### [EXERCISE REQUIREMENTS]
Could the lines from the start of the data through the line with "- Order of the" be set down exactly, with no pictures among them?

-------- RECORDS FOR PROCESSING --------

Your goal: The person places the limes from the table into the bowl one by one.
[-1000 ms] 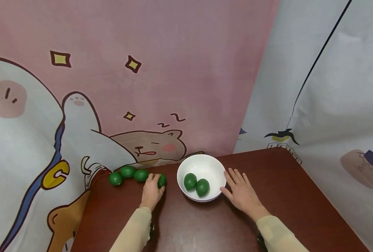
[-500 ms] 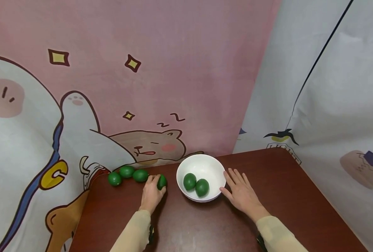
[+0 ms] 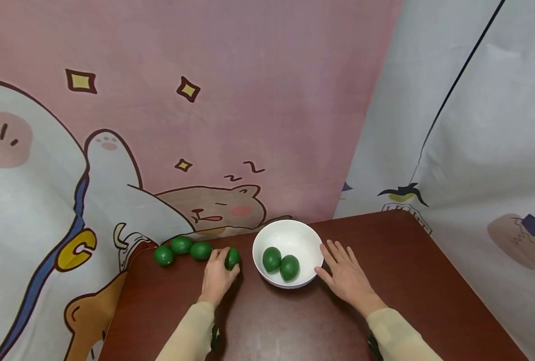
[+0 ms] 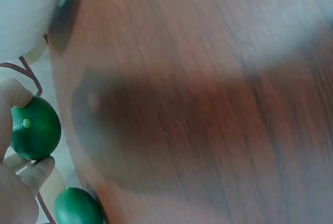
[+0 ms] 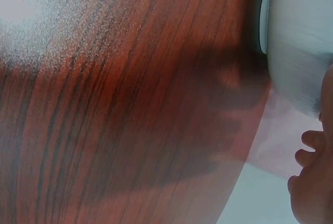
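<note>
My left hand (image 3: 217, 277) pinches a green lime (image 3: 232, 258) between thumb and fingers, left of the white bowl (image 3: 309, 245). In the left wrist view this lime (image 4: 39, 133) shows its stem end, with the fingertips (image 4: 41, 171) against its side. Two limes lie inside the bowl, one lime (image 3: 272, 259) beside another lime (image 3: 289, 268). My right hand (image 3: 347, 275) has its fingers straight and spread at the bowl's right side. The right wrist view shows the bowl's outer wall (image 5: 296, 41) next to that hand (image 5: 315, 187), partly cut off.
Left of my left hand, three more limes lie near the back edge: one lime (image 3: 201, 250), a second lime (image 3: 181, 245) and a third lime (image 3: 164, 255). The dark red-brown table (image 3: 267, 326) meets a printed cloth backdrop (image 3: 267, 100) behind and at the sides.
My left thumb and fingers have shifted a little on the lime, and more of it shows now. The right hand and the bowl stay in place.
</note>
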A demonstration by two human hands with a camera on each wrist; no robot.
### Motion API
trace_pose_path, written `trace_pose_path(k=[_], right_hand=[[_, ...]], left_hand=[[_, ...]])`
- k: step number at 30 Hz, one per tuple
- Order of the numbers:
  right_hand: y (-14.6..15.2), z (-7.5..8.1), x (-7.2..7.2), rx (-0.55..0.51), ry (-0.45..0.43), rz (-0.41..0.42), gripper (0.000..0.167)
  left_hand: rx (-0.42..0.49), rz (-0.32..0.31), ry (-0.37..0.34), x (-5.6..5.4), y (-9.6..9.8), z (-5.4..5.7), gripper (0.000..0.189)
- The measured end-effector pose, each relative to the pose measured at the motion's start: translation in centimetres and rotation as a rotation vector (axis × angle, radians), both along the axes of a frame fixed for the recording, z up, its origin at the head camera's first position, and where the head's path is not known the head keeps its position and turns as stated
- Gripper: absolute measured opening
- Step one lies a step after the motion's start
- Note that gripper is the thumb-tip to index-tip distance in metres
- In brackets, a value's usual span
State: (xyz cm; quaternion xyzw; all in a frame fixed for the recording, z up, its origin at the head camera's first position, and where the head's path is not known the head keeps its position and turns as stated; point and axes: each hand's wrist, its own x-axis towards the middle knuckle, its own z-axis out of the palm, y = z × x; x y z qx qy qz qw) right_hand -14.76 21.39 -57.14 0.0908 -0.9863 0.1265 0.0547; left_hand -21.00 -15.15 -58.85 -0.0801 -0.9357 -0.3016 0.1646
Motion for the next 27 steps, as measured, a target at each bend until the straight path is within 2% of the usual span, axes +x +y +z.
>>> trace_pose_path(k=[6,27], right_hand=[[0.0,0.0,-0.1,0.004,0.001,0.000,0.076],[0.1,0.0,0.0,0.005,0.010,0.004,0.075]], left_hand=[[0.029,0.014,-0.017,0.4,0.7,0.8,0.054],[0.069,0.028,0.033,1.5,3.1,3.5,0.054]])
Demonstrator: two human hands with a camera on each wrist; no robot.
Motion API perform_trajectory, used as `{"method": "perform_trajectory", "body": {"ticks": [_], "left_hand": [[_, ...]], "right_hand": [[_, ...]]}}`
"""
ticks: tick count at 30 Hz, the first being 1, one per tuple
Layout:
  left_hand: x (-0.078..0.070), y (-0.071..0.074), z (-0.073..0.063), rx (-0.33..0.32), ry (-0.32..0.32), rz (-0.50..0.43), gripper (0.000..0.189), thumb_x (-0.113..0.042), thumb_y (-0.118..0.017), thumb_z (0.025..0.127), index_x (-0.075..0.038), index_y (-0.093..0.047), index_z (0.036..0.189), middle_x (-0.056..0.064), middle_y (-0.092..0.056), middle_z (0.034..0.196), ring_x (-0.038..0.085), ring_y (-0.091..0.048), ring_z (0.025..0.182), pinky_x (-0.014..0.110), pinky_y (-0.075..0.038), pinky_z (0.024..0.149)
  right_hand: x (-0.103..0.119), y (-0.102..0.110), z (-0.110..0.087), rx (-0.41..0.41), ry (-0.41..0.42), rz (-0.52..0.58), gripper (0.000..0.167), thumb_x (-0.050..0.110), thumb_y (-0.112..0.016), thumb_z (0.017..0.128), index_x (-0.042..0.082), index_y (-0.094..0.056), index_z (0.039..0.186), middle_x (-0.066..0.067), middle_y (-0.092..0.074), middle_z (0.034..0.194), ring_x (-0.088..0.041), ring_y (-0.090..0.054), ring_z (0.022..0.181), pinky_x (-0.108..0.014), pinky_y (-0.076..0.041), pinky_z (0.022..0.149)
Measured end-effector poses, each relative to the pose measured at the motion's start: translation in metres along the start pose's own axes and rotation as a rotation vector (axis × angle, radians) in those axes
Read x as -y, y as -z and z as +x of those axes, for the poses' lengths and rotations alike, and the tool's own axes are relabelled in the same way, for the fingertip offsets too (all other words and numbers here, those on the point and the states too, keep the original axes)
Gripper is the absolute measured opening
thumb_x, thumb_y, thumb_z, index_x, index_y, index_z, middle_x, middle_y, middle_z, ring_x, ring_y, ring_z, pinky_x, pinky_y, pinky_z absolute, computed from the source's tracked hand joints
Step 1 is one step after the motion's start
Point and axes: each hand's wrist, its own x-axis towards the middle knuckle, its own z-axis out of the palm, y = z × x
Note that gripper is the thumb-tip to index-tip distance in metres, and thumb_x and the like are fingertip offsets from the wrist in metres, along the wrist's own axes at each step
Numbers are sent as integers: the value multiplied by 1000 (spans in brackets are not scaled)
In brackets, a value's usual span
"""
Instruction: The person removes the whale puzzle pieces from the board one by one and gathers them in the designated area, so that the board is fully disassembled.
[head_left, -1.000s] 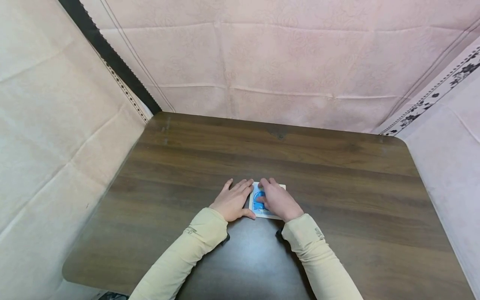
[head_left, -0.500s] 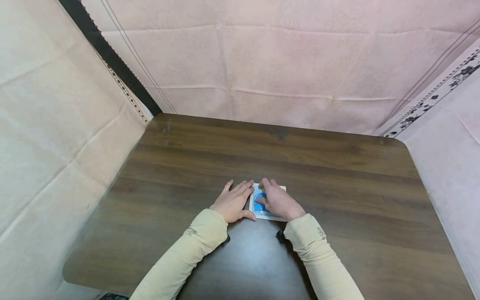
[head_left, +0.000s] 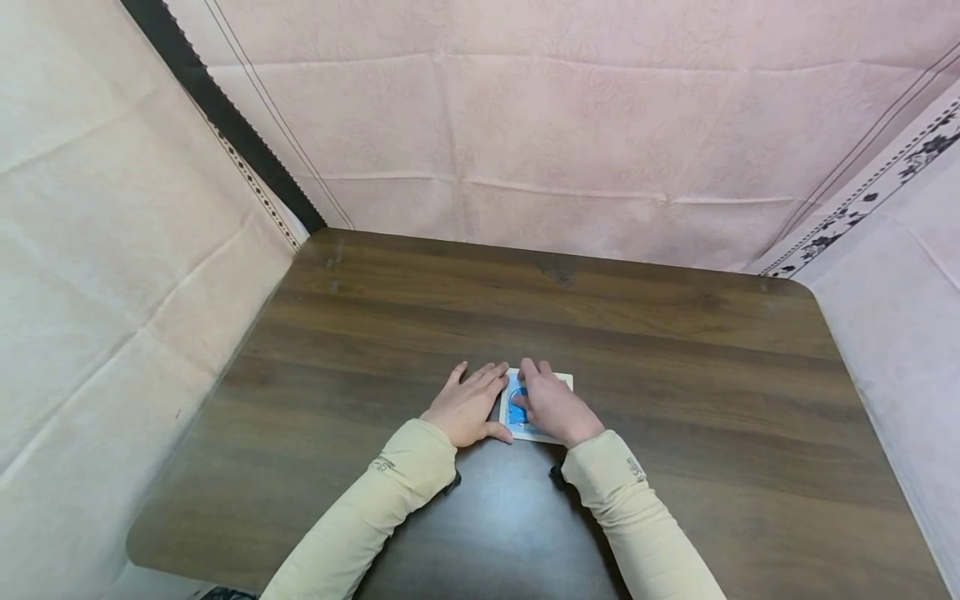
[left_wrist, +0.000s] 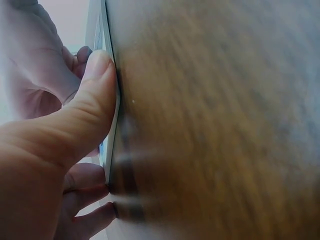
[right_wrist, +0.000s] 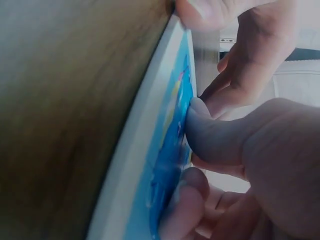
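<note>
A small flat board point(head_left: 517, 429) with a white border and a blue picture lies on the table. In the right wrist view, the blue picture point(right_wrist: 170, 150) has shiny, slightly raised-looking shapes. My left hand point(head_left: 467, 406) steadies the board's left side, fingers spread and thumb by its near left corner. The left wrist view shows that thumb point(left_wrist: 97, 95) lying along the board's edge. Over the board's middle and right is my right hand point(head_left: 557, 406), its thumb point(right_wrist: 202, 130) touching the picture and its lower fingers bent. Whether it pinches a separate piece is hidden.
The brown wood-grain table point(head_left: 375, 333) has rounded corners and extends on all sides of the board. Pale cloth point(head_left: 562, 125) hangs behind it and at both sides. Light sleeves point(head_left: 401, 467) cover both forearms.
My right hand shifts very slightly left over the board. The left hand and the board keep their places; the head view tilts a touch.
</note>
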Motion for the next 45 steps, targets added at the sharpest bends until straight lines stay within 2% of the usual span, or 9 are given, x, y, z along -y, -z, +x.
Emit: {"method": "perform_trajectory", "body": {"ticks": [6,17,29,38,45], "left_hand": [[0,0,0,6,4,-5,98,-72,-58,78,-11,-35,152,3,-24,160,21,-21,146,54,-9,115],[0,-1,0,1,9,-7,98,-72,-59,78,-11,-34,152,3,-24,160,22,-22,146,54,-9,115],[-2,0,0,18,16,-18,98,-71,-59,78,-11,-34,152,3,-22,160,21,-20,146,53,-8,116],[-1,1,1,11,4,-12,98,-71,-58,79,-10,-34,152,3,-22,160,21,-20,146,51,-8,116],[-1,0,0,-1,-5,-28,95,-70,-60,78,-10,-39,148,4,-24,160,21,-21,146,49,-7,117]], "right_hand": [[-2,0,1,-10,-6,5,35,22,-65,95,8,-46,120,-8,-49,98,-20,-53,76,-33,-49,69],[-4,-3,2,-39,-22,14,39,20,-68,93,9,-46,123,-11,-50,106,-21,-54,78,-35,-50,73],[-8,-5,4,-58,-44,53,39,22,-69,91,11,-47,122,-14,-41,110,-20,-54,62,-32,-48,62],[-8,-3,2,-63,-54,94,40,23,-69,91,12,-47,122,-13,-38,110,-21,-53,58,-31,-45,60],[-9,-3,2,-75,-24,73,41,23,-69,91,10,-49,125,-14,-42,110,-21,-53,62,-32,-46,63]]}}
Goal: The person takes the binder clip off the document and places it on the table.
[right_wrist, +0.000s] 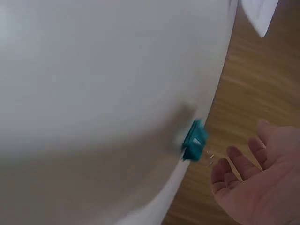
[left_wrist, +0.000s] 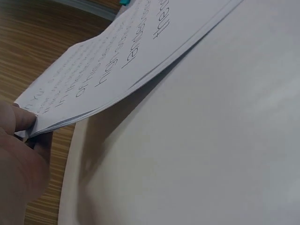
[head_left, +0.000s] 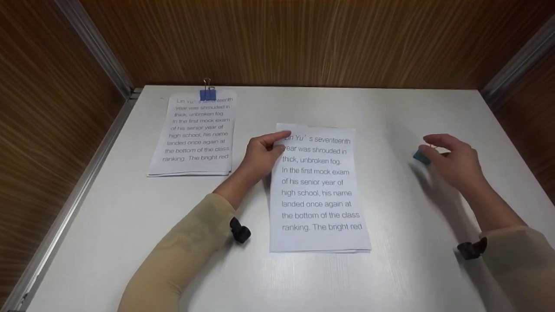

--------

### [SOLUTION FOR THIS TASK]
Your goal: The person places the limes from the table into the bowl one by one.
[-1000 ms] 
[-500 ms] 
[+0 ms] 
[+0 ms] 
[+0 ms] 
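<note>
My left hand (image 3: 217, 277) pinches a green lime (image 3: 232, 258) between thumb and fingers, left of the white bowl (image 3: 309, 245). In the left wrist view this lime (image 4: 39, 133) shows its stem end, with the fingertips (image 4: 41, 171) against its side. Two limes lie inside the bowl, one lime (image 3: 272, 259) beside another lime (image 3: 289, 268). My right hand (image 3: 347, 275) has its fingers straight and spread at the bowl's right side. The right wrist view shows the bowl's outer wall (image 5: 296, 41) next to that hand (image 5: 315, 187), partly cut off.
Left of my left hand, three more limes lie near the back edge: one lime (image 3: 201, 250), a second lime (image 3: 181, 245) and a third lime (image 3: 164, 255). The dark red-brown table (image 3: 267, 326) meets a printed cloth backdrop (image 3: 267, 100) behind and at the sides.
My left thumb and fingers have shifted a little on the lime, and more of it shows now. The right hand and the bowl stay in place.
</note>
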A demonstration by two human hands with a camera on each wrist; no robot.
### Motion API
trace_pose_path, written `trace_pose_path(k=[_], right_hand=[[_, ...]], left_hand=[[_, ...]])`
- k: step number at 30 Hz, one per tuple
- Order of the numbers:

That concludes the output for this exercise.